Please note that this recipe is made from whole cherry pits, not the inner kernels obtained after cracking them open.
- 7 ounces cherry pits (about 1 heaping cup; 200g); see note
- 3 1/2 ounces plain or toasted sugar (about 1/2 cup; 100g)
- Pinch of salt, to taste
- 1 drop rose water, or more to taste (optional)
- 1 drop almond extract, or more to taste (optional)
In a small bowl or pint Mason jar, combine cherry pits and sugar (and the husk of a juiced lime, if using; see note). Toss until well combined, then cover tightly and set aside for 3 hours or up to 24 hours. Shake the bowl or jar occasionally to toss the pits around and help the sugar dissolve.
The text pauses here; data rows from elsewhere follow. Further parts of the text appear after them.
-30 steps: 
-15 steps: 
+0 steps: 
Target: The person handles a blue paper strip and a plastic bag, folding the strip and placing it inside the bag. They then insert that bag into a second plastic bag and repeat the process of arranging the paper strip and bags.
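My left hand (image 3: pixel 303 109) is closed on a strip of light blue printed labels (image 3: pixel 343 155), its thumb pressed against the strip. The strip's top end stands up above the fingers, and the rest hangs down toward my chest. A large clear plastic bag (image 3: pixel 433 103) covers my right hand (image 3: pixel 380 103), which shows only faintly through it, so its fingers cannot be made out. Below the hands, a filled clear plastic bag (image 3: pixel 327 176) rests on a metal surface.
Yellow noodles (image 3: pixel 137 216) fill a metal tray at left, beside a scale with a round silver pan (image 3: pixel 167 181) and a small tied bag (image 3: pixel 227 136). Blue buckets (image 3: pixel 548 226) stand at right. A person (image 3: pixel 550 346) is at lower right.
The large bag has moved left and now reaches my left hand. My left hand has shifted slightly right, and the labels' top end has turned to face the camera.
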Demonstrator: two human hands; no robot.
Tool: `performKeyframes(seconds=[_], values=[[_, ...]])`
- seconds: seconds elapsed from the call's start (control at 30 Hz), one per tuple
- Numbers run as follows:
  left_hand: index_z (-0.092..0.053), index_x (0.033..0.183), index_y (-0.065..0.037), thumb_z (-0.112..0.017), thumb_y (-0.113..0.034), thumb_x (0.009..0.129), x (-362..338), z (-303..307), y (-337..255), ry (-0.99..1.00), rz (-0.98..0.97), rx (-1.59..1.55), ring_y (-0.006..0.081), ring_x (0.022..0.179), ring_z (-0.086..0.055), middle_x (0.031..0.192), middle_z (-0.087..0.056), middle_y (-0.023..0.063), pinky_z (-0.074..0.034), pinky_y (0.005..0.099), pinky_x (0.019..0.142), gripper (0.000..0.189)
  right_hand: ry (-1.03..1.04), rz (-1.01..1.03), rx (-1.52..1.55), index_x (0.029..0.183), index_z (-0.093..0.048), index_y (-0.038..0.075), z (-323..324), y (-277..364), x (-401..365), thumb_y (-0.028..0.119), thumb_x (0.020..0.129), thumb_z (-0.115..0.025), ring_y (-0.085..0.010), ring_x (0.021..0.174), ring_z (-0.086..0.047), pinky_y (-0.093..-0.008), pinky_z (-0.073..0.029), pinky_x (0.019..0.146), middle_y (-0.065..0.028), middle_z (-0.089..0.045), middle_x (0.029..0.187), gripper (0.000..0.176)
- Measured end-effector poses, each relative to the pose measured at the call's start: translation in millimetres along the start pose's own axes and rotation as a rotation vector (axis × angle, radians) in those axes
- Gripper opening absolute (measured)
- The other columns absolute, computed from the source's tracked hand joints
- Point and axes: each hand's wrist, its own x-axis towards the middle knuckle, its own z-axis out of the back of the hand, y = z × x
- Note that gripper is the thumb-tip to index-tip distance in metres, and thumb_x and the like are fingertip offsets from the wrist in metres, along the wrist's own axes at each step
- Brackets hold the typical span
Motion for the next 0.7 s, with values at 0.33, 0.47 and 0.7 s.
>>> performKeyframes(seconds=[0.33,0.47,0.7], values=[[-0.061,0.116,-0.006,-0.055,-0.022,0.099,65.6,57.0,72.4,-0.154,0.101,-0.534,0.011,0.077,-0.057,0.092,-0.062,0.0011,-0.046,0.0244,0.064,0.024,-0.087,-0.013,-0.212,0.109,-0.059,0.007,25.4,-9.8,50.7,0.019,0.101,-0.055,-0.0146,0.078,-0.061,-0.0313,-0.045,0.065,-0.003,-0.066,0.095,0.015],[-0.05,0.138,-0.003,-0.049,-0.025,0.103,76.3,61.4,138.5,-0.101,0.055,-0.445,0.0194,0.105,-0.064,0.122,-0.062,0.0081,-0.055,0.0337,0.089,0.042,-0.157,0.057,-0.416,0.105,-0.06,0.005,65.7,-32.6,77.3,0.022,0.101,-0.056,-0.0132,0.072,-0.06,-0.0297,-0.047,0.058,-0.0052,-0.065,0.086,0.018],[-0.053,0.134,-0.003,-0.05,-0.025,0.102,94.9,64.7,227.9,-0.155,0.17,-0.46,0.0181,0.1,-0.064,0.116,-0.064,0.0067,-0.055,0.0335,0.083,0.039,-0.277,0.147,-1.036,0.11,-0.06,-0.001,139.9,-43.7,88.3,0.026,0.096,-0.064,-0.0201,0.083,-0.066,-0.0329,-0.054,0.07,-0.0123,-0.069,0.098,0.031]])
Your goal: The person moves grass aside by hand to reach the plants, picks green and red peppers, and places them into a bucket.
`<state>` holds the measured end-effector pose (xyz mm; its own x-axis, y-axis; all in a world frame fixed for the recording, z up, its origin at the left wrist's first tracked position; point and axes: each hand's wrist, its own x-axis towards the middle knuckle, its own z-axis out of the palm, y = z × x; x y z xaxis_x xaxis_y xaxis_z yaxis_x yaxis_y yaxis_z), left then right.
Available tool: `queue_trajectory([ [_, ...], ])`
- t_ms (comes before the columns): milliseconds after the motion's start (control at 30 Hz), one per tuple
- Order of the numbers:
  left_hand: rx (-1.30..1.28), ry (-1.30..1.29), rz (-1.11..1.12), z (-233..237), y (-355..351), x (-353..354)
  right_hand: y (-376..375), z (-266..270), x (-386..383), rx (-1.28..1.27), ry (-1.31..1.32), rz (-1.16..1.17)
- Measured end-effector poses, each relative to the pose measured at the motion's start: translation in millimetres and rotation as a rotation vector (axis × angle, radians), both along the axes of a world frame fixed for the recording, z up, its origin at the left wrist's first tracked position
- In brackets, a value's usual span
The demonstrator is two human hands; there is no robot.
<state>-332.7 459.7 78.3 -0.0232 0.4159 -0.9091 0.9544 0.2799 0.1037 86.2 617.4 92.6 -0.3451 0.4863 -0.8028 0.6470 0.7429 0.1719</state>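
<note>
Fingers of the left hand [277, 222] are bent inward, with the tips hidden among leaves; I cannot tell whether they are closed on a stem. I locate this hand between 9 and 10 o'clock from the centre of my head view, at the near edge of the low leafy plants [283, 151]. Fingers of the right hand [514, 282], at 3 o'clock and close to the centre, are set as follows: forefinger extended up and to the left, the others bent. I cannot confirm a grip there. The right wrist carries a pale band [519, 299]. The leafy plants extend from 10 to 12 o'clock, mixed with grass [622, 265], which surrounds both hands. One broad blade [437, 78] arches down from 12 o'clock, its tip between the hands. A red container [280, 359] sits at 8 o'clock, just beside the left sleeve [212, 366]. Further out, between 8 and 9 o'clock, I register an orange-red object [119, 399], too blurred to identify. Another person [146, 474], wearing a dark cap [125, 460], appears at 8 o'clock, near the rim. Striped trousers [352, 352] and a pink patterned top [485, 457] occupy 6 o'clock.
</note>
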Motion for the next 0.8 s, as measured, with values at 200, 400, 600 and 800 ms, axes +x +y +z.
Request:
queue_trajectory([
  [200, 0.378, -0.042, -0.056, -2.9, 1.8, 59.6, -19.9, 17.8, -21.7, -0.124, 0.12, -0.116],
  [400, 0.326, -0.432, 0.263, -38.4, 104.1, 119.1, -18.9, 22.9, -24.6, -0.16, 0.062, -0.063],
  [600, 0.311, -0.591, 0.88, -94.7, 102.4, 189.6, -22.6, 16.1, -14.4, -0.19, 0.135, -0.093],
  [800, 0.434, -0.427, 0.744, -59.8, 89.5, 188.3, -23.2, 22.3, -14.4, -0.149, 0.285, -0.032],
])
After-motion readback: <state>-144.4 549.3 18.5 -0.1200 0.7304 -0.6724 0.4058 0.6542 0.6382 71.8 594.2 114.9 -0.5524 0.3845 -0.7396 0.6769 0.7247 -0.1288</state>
When sugar has completely dissolved, strain syrup through a fine-mesh sieve. (The pits will still have enough flavor left to make a batch of Cherry Pit Whipped Cream, if you'd like to arm yourself with the perfect set of toppings for a cherry sundae.)
Season syrup with a pinch of salt and a drop or two of rose water and/or almond extract to taste. Please use care in adding these potent ingredients; while a very small amount of each can go a long way toward balancing the flavor of the syrup, the effect can be overwhelming if too much is added.
Transfer syrup to an airtight container and refrigerate for up to 1 month. Use as a dessert sauce or as a replacement for simple syrup in drinks.
If you're using sweet cherries, it may help to include the empty husk of a juiced lime as part of the weight listed for the pits, to furnish the syrup with a bit of acidity to balance the sweetness of the fruit and sugar. Adding juice to taste at the end will only dilute the syrup and shorten its shelf life, while maceration with the rind will draw out both acidity and a pleasant hint of bitterness to balance the syrup.
Make-Ahead and Storage
The syrup can be refrigerated in an airtight container for up to 1 month.